_YOUR ASSIGNMENT_
Once every line in the data that follows has been checked for the word "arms", give only the number of lines that hold it.

——

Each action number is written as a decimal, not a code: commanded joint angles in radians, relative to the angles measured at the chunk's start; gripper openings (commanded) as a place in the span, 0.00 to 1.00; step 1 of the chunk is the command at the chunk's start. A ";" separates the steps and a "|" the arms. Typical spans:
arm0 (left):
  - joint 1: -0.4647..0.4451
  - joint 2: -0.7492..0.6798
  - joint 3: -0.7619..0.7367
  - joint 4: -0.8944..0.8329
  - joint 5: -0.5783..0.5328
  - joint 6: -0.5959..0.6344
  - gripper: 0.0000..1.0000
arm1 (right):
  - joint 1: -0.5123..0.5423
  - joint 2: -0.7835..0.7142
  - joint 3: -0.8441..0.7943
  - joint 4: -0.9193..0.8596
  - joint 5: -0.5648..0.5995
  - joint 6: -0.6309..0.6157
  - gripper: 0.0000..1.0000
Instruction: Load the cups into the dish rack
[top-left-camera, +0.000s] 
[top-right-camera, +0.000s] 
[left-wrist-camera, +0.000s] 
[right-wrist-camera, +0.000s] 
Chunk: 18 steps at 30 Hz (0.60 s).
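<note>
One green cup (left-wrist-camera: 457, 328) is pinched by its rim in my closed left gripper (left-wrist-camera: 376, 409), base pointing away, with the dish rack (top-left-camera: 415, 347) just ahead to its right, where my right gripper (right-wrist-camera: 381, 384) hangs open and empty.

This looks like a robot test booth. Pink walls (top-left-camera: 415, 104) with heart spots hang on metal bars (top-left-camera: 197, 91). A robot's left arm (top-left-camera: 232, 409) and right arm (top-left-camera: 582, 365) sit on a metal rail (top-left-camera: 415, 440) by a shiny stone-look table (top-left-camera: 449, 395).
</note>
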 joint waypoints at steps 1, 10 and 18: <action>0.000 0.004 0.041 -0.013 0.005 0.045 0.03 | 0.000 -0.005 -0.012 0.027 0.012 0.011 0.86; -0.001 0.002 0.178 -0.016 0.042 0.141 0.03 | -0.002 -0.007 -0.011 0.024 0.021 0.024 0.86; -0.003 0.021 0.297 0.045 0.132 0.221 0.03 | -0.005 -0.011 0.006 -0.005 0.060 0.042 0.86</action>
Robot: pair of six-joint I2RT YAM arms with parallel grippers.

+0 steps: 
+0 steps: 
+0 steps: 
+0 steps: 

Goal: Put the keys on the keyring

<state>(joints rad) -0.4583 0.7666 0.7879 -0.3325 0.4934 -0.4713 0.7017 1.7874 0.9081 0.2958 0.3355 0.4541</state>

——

_TASK ANSWER_
2